Only the lines containing "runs" should appear in the answer, copied from the listing below.

* [DATA SEGMENT]:
● ● ● ● ● ● ●
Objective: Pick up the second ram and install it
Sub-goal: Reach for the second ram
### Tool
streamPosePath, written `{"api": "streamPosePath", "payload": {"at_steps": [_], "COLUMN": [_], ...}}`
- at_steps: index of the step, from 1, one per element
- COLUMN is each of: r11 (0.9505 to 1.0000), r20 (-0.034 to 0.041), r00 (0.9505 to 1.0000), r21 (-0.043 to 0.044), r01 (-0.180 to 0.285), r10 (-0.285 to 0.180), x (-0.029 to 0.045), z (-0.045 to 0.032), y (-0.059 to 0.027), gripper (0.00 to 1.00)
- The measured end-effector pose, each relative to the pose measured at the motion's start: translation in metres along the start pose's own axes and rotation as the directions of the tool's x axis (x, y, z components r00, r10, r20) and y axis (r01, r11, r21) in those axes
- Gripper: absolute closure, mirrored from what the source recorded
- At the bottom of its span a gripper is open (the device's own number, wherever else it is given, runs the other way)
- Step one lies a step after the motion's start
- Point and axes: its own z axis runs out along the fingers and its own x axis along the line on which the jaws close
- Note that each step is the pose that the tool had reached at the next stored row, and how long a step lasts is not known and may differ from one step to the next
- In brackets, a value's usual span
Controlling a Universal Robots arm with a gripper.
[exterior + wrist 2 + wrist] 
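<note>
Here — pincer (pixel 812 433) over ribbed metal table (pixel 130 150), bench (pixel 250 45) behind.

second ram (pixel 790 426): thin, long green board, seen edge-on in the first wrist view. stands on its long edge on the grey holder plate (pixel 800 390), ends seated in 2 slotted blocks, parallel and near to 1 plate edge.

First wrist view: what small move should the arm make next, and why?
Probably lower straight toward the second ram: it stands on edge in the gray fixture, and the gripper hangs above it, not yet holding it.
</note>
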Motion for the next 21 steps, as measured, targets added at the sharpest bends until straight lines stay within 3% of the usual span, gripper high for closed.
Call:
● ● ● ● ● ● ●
* [OUTPUT FOR THIS EXERCISE]:
- At the bottom of its span a gripper is open (the device's own number, wherever else it is given, runs the other way)
- Point and axes: its own z axis runs out along the fingers and its own x axis along the line on which the jaws close

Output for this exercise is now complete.